Any comment/advice/cryticism/question very welcome:bigsmile: 

Quinto


----------



## Ethan Winer (Jul 21, 2006)

Quinto,

> Because of a relatively low budget I wanted to dig deep in commercial devices specs so to avoid spending all our money for a single esotheric preamp. <

There you go. :T 

> I hate closed systems. <

Me too.

> NO tube mics <

A man after my own heart.










> These are point very different from what the market shows today, this is why I would like to discuss about them here. <

The market is wrong and you are right. But as an engineer you already know that. Conventional wisdom in audio is mostly stuck in the 1400s, where magical properties are valued over decent product specifications. What matters most is having good loudspeakers properly placed in a good room that's properly treated acoustically. As Craig Anderton (EQ magazine editor) once wrote, "No listener gives a rat what mic pre you used." :dizzy:

--Ethan


----------



## brucek (Apr 11, 2006)

> Conventional wisdom in audio is mostly stuck in the 1400s, where magical properties are valued over decent product specifications.


Yikes, blasphemy.  



> NO tube mics


Some people like the sound of distortion. Each to his own I guess. 

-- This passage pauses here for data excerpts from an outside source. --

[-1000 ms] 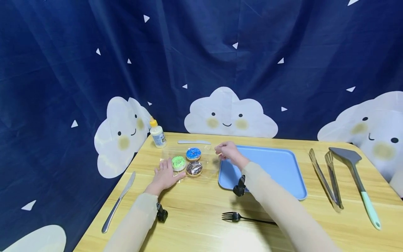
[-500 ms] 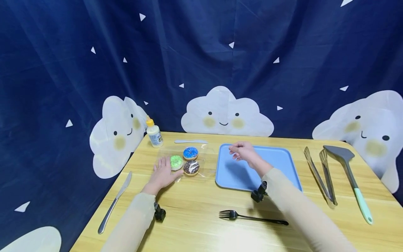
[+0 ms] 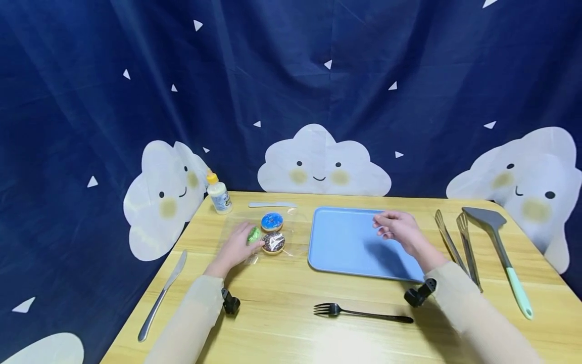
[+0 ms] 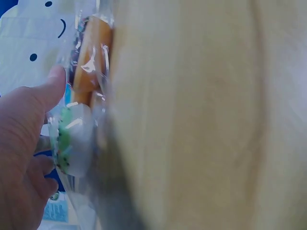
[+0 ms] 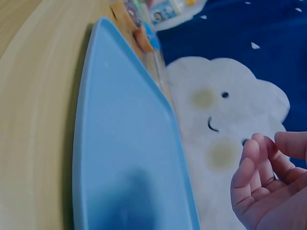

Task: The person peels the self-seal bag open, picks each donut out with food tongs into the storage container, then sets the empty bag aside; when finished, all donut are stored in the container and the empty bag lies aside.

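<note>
Three toy donuts lie in a clear plastic bag (image 3: 297, 240) at the left of the table: blue (image 3: 277, 219), chocolate-brown with sprinkles (image 3: 274, 242) and green (image 3: 254, 234). My left hand (image 3: 234, 249) arches over the bag, partly covering the green donut. Its thumb lies by the brown one, and in the left wrist view the fingers bend beside the green donut (image 4: 65, 136) at the bag's face. Over the right part of a light blue tray (image 3: 341, 242) hovers my right hand (image 3: 401, 231), loosely curled and holding nothing; the right wrist view shows bare fingertips (image 5: 245, 167).
A black fork (image 3: 334, 309) lies in front of the tray, a table knife (image 3: 163, 296) at the left. Behind the bag are a white plastic knife (image 3: 273, 205) and a yellow-capped bottle (image 3: 219, 194). Metal tongs (image 3: 468, 253) and a spatula (image 3: 514, 283) lie at right.
My right hand has moved right, from the bag's right edge to over the tray's right part. My left hand, flat earlier, now arches further over the green donut.
</note>
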The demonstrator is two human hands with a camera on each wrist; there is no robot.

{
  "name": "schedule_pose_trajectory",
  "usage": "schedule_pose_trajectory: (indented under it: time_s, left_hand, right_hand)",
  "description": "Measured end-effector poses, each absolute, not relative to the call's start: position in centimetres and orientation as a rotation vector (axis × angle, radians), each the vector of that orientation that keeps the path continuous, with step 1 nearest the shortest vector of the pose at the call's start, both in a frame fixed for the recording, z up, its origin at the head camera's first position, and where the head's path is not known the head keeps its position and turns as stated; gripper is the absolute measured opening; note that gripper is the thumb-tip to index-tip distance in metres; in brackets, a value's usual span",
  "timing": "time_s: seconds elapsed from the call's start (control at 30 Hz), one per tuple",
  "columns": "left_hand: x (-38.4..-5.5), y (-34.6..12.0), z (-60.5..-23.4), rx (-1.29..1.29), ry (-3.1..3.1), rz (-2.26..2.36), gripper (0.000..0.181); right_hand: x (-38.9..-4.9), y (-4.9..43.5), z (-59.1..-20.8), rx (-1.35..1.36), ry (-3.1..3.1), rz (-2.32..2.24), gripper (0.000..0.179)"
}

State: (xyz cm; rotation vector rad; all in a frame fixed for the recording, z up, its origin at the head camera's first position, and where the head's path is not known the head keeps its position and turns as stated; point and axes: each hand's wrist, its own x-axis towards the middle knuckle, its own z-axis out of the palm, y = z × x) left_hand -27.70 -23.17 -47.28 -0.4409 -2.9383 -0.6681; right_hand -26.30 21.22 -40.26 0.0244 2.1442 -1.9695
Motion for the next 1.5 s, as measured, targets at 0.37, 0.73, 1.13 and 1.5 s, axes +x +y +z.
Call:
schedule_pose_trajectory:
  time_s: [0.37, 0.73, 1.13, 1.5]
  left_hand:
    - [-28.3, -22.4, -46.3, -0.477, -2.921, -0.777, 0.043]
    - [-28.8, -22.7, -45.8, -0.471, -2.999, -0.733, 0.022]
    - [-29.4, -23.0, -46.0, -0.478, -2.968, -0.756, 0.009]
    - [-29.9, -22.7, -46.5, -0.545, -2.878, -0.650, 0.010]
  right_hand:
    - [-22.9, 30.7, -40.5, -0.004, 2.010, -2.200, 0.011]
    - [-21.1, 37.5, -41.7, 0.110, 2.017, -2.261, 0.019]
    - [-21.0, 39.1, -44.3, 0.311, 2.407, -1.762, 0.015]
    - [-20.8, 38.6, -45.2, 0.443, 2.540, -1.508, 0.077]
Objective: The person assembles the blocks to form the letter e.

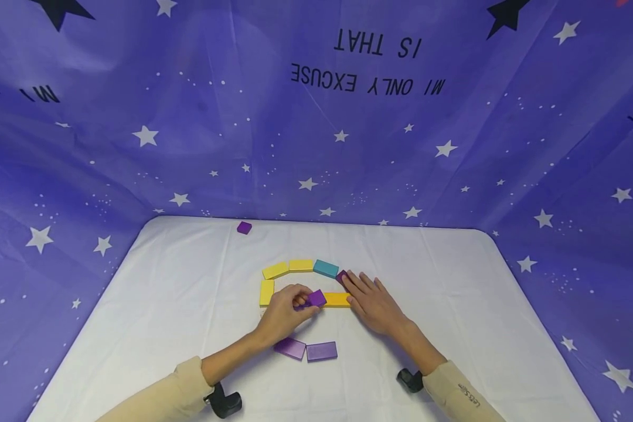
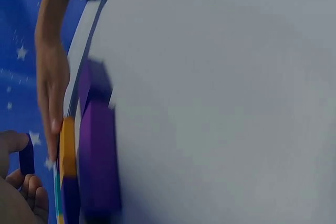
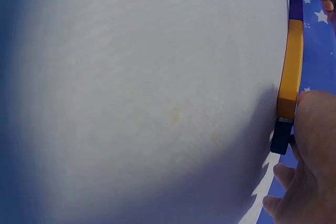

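Observation:
My left hand [image 1: 283,316] pinches a small purple block [image 1: 317,298] between thumb and fingers, above the row of blocks on the table. In the left wrist view that same block [image 2: 26,154] shows dark at the fingertips. My right hand [image 1: 375,303] lies with fingers outstretched, its fingertips on a dark purple block [image 1: 341,276] beside a teal block [image 1: 326,268]. An orange block [image 1: 337,300] reaches from under the held block to the right thumb. In the right wrist view a dark block [image 3: 282,136] sits at the end of the orange one.
Yellow blocks [image 1: 301,265] continue the curve leftward from the teal one, one standing lengthwise at the left side [image 1: 266,292]. Nearer me lie two purple blocks [image 1: 322,351] end to end. Another purple block [image 1: 244,227] lies near the far edge of the white table [image 1: 190,281].

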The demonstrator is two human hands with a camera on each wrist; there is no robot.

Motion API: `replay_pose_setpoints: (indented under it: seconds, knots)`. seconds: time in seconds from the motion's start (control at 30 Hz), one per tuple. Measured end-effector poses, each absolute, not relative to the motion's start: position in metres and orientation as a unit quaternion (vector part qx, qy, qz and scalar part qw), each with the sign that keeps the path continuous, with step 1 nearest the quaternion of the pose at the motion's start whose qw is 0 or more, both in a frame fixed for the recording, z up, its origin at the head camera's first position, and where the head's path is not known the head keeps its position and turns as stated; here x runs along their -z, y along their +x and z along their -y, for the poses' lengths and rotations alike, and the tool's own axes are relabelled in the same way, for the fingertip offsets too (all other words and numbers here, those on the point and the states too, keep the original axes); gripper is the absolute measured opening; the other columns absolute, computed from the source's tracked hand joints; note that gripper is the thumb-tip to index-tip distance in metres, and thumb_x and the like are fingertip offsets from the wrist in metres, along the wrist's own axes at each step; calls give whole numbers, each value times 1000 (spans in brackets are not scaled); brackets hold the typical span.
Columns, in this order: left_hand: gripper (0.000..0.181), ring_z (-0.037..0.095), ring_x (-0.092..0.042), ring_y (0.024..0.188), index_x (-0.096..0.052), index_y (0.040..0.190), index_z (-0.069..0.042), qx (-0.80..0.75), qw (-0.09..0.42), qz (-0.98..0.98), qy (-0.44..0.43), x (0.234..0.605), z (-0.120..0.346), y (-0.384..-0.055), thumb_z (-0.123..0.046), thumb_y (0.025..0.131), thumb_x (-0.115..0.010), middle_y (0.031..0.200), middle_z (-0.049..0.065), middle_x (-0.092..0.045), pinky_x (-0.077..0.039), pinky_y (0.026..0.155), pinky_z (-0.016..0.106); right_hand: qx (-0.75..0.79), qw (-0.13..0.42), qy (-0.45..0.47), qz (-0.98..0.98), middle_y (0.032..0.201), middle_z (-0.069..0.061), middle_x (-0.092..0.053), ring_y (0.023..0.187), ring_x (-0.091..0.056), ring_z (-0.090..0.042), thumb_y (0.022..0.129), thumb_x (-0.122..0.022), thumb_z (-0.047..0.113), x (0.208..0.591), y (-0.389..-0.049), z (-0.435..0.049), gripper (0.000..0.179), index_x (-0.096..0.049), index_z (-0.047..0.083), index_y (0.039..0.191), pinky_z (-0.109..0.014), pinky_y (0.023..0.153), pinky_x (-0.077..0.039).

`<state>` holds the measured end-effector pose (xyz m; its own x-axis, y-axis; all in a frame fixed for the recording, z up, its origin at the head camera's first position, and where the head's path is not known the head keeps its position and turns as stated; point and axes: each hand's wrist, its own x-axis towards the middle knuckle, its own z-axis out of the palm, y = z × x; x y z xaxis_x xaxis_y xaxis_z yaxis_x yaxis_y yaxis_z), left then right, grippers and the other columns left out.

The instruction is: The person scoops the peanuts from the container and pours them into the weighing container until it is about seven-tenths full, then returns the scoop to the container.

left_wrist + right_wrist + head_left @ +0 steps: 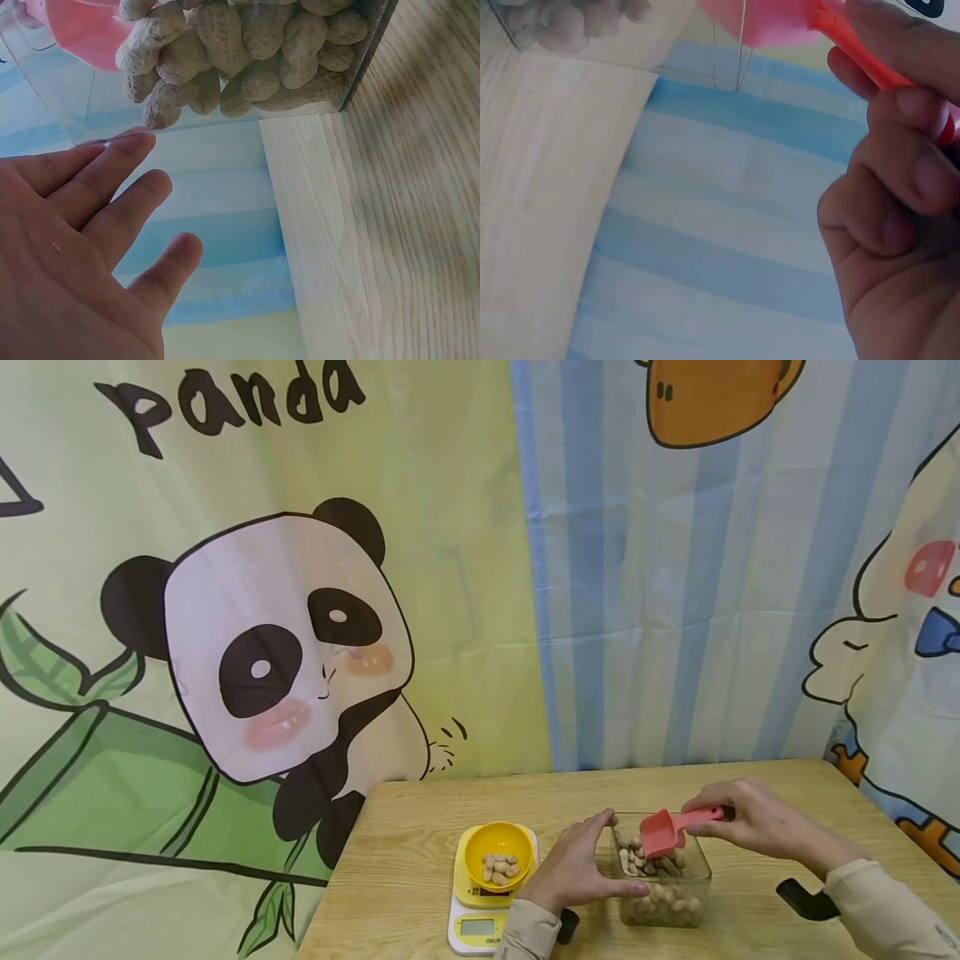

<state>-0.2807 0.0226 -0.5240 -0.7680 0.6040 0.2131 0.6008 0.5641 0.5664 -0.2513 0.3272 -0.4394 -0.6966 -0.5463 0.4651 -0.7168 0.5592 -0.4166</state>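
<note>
A clear rectangular container (701, 867) of unshelled peanuts (259, 45) stands on the table, right of the middle. My left hand (572, 870) is spread along its left side with straight fingers; in the left wrist view the fingertips (139, 142) are right at the container's rim. By its handle, my right hand (753, 820) grips a pink scoop (660, 835). The scoop's bowl overlaps the container's opening in the head view, above the peanuts, and its inside shows no peanuts there. In the right wrist view, curled fingers and the thumb pinch the red-pink handle (866, 60).
Left of the container, a yellow and white kitchen scale (459, 906) carries a yellow bowl (480, 839) with several peanuts (498, 868) in it. The wooden table (405, 852) backs onto a printed cloth with a panda (247, 610) and blue stripes.
</note>
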Motion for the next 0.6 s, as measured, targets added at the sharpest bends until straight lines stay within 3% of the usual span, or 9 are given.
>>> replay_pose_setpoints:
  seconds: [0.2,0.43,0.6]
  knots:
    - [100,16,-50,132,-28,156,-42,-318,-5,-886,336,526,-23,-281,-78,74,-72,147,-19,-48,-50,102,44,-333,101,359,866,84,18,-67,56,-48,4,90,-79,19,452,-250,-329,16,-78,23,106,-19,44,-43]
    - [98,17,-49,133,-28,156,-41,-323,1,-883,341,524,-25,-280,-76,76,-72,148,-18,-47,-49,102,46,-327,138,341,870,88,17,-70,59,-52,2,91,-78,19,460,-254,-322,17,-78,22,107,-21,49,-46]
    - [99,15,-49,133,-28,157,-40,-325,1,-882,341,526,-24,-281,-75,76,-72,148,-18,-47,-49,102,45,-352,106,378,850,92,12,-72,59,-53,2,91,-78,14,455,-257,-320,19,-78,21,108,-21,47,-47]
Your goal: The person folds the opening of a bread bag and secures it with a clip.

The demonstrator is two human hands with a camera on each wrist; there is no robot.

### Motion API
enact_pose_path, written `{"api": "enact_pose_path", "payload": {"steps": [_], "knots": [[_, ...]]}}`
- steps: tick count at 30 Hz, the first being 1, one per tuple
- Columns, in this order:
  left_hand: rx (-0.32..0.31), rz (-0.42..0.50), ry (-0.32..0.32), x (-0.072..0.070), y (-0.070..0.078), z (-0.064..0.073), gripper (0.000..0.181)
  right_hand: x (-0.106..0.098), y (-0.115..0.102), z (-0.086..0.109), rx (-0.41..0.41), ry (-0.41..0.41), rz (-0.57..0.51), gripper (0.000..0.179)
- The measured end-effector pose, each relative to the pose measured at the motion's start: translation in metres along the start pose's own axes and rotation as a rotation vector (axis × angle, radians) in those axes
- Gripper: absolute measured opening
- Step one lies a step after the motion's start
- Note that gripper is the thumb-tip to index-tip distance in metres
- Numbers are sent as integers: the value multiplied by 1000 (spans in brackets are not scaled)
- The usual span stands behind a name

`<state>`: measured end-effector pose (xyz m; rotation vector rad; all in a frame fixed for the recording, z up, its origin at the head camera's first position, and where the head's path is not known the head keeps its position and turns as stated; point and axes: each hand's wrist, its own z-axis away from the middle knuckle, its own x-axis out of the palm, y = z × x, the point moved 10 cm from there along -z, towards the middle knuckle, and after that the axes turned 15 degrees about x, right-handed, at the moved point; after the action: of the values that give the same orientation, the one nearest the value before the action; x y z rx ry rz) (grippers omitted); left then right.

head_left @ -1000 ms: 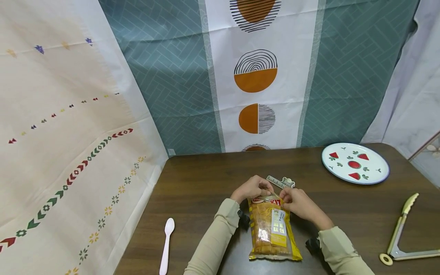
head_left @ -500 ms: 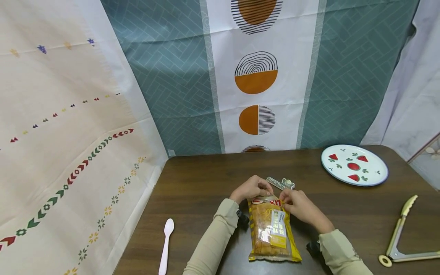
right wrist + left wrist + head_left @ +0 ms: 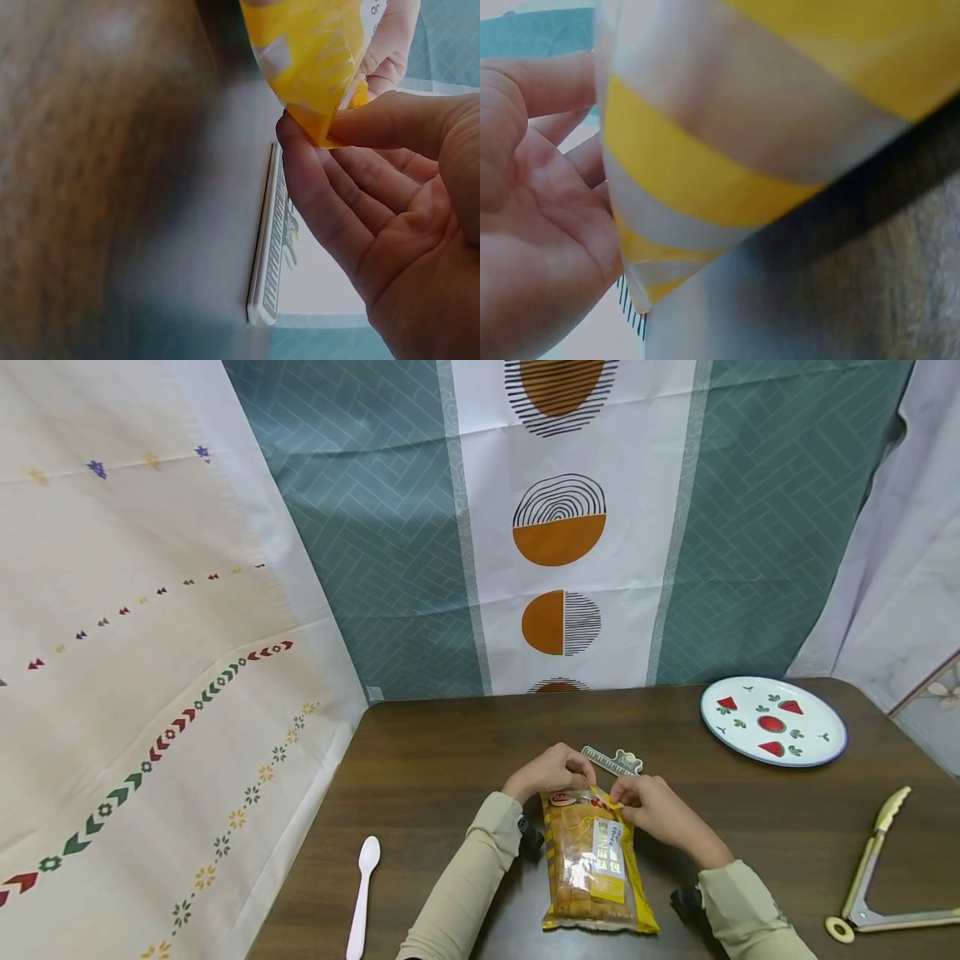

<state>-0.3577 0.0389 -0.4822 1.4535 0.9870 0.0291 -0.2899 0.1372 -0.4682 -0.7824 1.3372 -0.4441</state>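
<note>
A yellow and clear plastic bag of bread (image 3: pixel 573 847) lies on the table in the head view, a white and yellow label on its front. At its top edge, my left hand (image 3: pixel 551 772) pinches the plastic. My right hand (image 3: pixel 662 810) grips the top right corner beside it; in the right wrist view, thumb and index finger pinch the yellow corner (image 3: pixel 319 124). A yellow strip of the bag's edge shows between the two hands. From the left wrist, the striped side of the bag (image 3: pixel 682 165) hides the left fingertips.
Just behind the hands lies a flat bar with stripe markings and a decorated end (image 3: pixel 628 762). A white oval plate (image 3: pixel 813 710) with watermelon pictures sits at the back right. Tongs (image 3: pixel 870 868) lie spread at the right, and a white spoon (image 3: pixel 363 893) at the left.
The top edge of the bag between the hands has turned so that a yellow strip now shows. Both hands keep nearly the same place.
</note>
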Motion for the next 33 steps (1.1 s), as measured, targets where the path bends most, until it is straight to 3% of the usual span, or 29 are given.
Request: {"api": "enact_pose_path", "payload": {"steps": [13, 21, 27, 33], "knots": [[-55, 43, 54, -1, -2, 3, 22, -3, 6, -3, 17, -6, -46, 15], [3, 23, 17, 3, -3, 2, 17, 0, 9, -3, 23, -20, -44, 13], [0, 57, 5, 5, -4, 3, 8, -1, 4, 0, -10, -31, -65, 2], [32, 68, -7, 6, -1, 2, 8, 0, 5, -2, 13, -37, -80, 6]]}}
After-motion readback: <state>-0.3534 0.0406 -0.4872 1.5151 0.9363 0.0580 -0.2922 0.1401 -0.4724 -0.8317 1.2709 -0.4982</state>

> Because of a relatively low budget I wanted to dig deep in commercial devices specs


Mmmm, sometimes difficult to do without your own tests. I'm sure I don't have to tell you the many ways that specs can be manipulated. It makes for a lot of apples to oranges comparisons.

brucek


----------



## Guest (Nov 7, 2006)

brucek said:


> Some people like the sound of distortion. Each to his own I guess.


I like tube drive too  ! I mean that I try to record clean signal, too (in parallel) so that if I want to change the sound later I can.
With some mics I cannot get back a clean signal, because the tube preamp is inside...



brucek said:


> Mmmm, sometimes difficult to do without your own tests. I'm sure I don't have to tell you the many ways that specs can be manipulated. It makes for a lot of apples to oranges comparisons.
> brucek


That's exactly what I mean! Digging by testing, because super specs (and they never say enough) must be tested anyway. There can be a point in the chain that makes super specs useless


----------



## Ethan Winer (Jul 21, 2006)

Bruce,

> Some people like the sound of distortion. Each to his own I guess.  <

Well sure, but not in my recording chain! :hissyfit:

I can always add a bit of grunge as needed to taste during mixing, and I've done that many times.

--Ethan


----------



## Guest (Dec 2, 2006)

i am seeing tube mic for 100 US and stuff, its not that expensive to get an ALMOST clean sound anymore.. the more expensive mics are a con i think cause in the end you want to put in dither to add noise.. there you go the digital age.. i think is taking away fom the music..
(but i am no professional)


----------



## drf (Oct 22, 2006)

quintosardo said:


> - Super preamps, but NO expensive outboard. I've built preamps (there are interesting DIY kits in internet)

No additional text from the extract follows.